Data: 07/02/2016 17:00:00 - Autore: Avv. Francesco Pandolfi

Avv. Francesco Pandolfi - Leggendo le sentenze amministrative in tema di revoca del porto di armi, di divieto generico del porto d'armi e piena affidabilità sul non abuso, commentiamo oggi una pronuncia del Tar Perugia, la n. 228/15, con la quale i magistrati accolgono il ricorso dell'interessato che si era visto destinatario di una revoca prefettizia avente ad oggetto tanto il decreto di approvazione della nomina a guardia particolare giurata quanto del porto di pistola con relativo libretto, mancando i requisiti soggettivi ex art. 138 T.U.L.P.S.

Nel caso esaminato, i tratti essenziali della difesa del ricorrente sono stati questi: eccesso di potere per mancanza di valida motivazione e carenza di istruttoria, inidoneità dei fatti rappresentati dall'Amministrazione per supportare la revoca, automatismo amministrativo nell'emettere il provvedimento basato sulla sola denuncia presentata contro il ricorrente ma sfornita di elementi di prova atti a dimostrarne la penale responsabilità.

Dal canto suo l'Amministrazione, costituendosi in giudizio, ha dedotto (come sovente accade in questo tipo di cause) la finalità preventiva del provvedimento finalizzata ad evitare reati e fatti lesivi della sicurezza pubblica, oltre alla sufficienza della denuncia per giustificare il provvedimento in quanto sussiste la possibilità di abusi nell'utilizzo dell'arma.

Ora, su queste premesse processuali, il tribunale ha dato ragione al ricorrente.

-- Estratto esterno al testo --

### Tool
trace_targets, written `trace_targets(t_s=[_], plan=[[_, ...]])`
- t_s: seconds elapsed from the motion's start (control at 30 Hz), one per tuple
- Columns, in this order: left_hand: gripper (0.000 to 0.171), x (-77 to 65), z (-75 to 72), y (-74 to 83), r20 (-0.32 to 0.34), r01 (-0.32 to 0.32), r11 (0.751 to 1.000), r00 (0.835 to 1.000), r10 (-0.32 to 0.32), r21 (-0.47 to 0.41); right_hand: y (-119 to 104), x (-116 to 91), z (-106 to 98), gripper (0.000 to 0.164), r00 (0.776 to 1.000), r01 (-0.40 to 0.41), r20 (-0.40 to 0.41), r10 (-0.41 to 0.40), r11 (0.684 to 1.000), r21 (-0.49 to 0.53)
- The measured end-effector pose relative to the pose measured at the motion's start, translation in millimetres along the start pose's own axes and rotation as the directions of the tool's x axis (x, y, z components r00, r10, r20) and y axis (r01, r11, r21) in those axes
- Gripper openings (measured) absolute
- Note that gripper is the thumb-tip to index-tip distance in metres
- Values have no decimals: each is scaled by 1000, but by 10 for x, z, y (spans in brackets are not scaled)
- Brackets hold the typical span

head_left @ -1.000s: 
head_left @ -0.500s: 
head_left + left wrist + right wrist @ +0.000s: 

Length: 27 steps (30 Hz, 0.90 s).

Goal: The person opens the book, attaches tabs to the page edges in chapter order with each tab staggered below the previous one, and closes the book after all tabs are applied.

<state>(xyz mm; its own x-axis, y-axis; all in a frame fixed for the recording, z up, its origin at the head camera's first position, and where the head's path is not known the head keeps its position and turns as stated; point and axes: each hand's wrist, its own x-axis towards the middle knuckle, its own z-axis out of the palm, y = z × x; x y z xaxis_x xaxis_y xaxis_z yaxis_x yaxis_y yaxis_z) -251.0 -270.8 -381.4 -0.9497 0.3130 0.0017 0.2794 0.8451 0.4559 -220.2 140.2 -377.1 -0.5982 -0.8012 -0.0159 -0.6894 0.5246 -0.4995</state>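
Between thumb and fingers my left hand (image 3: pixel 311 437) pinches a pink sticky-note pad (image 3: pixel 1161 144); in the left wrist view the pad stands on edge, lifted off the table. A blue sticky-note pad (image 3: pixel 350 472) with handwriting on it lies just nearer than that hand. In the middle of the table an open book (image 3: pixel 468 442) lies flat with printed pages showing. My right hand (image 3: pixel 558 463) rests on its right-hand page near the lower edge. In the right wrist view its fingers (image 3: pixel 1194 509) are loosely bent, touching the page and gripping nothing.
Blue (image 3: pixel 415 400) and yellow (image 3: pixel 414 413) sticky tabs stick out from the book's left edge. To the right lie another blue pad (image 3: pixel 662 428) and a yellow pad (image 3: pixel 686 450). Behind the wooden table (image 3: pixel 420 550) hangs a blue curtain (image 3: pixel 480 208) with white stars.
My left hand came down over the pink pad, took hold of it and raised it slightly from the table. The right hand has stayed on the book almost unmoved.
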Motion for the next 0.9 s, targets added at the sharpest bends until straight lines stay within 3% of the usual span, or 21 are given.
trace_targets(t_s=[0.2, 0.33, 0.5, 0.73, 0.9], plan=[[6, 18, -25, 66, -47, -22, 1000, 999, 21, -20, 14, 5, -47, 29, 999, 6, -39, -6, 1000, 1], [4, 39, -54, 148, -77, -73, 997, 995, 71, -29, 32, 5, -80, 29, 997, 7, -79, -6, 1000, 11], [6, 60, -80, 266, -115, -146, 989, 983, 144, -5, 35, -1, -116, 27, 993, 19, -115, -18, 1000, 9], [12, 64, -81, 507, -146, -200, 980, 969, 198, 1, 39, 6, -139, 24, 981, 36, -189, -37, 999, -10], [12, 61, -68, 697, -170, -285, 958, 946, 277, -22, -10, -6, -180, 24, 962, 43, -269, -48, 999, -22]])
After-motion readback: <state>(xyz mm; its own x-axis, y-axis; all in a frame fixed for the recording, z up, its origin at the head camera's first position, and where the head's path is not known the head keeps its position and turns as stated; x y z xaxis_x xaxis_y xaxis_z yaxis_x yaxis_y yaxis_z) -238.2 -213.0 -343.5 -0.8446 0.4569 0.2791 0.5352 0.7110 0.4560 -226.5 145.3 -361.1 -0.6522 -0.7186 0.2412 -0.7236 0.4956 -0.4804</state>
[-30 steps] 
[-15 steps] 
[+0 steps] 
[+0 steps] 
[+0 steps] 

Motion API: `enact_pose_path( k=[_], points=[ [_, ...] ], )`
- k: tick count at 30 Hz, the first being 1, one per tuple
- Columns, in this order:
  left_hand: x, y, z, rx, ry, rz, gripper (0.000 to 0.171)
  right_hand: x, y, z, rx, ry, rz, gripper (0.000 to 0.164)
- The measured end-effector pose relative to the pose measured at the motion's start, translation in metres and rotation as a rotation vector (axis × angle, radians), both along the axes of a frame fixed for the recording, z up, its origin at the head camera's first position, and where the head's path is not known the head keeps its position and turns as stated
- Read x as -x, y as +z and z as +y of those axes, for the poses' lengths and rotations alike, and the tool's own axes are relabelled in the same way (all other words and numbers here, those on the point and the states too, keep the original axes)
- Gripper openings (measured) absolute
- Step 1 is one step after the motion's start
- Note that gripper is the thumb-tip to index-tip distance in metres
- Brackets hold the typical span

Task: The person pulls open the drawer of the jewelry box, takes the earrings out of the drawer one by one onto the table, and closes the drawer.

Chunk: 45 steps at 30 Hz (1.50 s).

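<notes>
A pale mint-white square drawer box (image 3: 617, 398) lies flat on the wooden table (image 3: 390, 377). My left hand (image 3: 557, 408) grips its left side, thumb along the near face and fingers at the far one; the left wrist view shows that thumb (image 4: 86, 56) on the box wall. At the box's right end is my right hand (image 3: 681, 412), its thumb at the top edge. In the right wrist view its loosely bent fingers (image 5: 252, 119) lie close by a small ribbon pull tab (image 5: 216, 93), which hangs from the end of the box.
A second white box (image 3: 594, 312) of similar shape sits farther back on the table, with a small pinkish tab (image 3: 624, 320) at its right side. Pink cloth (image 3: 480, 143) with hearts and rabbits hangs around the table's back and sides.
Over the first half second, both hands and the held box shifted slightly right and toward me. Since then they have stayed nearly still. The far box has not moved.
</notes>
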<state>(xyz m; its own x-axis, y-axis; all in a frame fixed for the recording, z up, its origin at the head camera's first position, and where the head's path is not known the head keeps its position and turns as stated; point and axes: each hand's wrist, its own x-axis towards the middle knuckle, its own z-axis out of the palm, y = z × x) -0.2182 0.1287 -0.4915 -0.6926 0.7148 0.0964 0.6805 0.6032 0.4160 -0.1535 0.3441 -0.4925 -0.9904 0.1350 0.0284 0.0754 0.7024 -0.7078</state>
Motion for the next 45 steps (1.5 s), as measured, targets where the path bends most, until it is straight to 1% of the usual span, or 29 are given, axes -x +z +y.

Vediamo quindi il cuore della sentenza.

L'avveduto Tar premette l'esistenza di un orientamento ormai granitico della giurisprudenza, in forza del quale la revoca dell'autorizzazione del porto d'armi può essere sorretta anche da valutazioni della capacità di abuso basate sul "fumus".

Si tratta di un assunto che muove dalla considerazione della recessività della sfera di libertà dell'individuo rispetto al bene della sicurezza collettiva.

Ancora, ricorda il tribunale che il porto d'armi è solamente un'eccezione al divieto di portarle, come del resto consacrato nell'art. 699 codice penale e art. 4 comma 1 l. 110/75: l'ordinamento ha cioè previsto tale situazione, chiarendo che l'eccezione di cui parliamo può divenire operante soltanto nei confronti di persone riguardo alle quali esista la perfetta sicurezza circa il buon uso delle armi.

Orbene, se queste sono le premesse generali, nel caso trattato il provvedimento del Prefetto risulta emanato a fronte di una sola denuncia penale ai danni del ricorrente (fattispecie in tema di minacce, ingiurie e percorre in danno di un collega), in totale mancanza di elementi atti a dimostrare la verità dei contenuti dell'atto accusatorio.

Inoltre, nel carteggio non emerge alcun argomento che sia idoneo a reggere il giudizio di pericolosità.

Pertanto, se pur è vero che in astratto la denuncia potrebbe giustificare il giudizio di inaffidabilità, nel caso concreto l'accusa è assolutamente isolata e non sorretta da rapporti di polizia, testimonianze, confessione; al contrario il ricorrente ha presentato una denunzia per calunnia contro l'accusatore.

In definitiva, se questa è la ricostruzione della vicenda reale dopo il suo astratto inquadramento giuridico, per il Tar il giudizio dato dall'Autorità di pubblica sicurezza risulta approssimativo e debole, anzi appare emesso con eccesso di potere mancando una concreta valutazione della (presunta) pericolosità e inaffidabilità del ricorrente.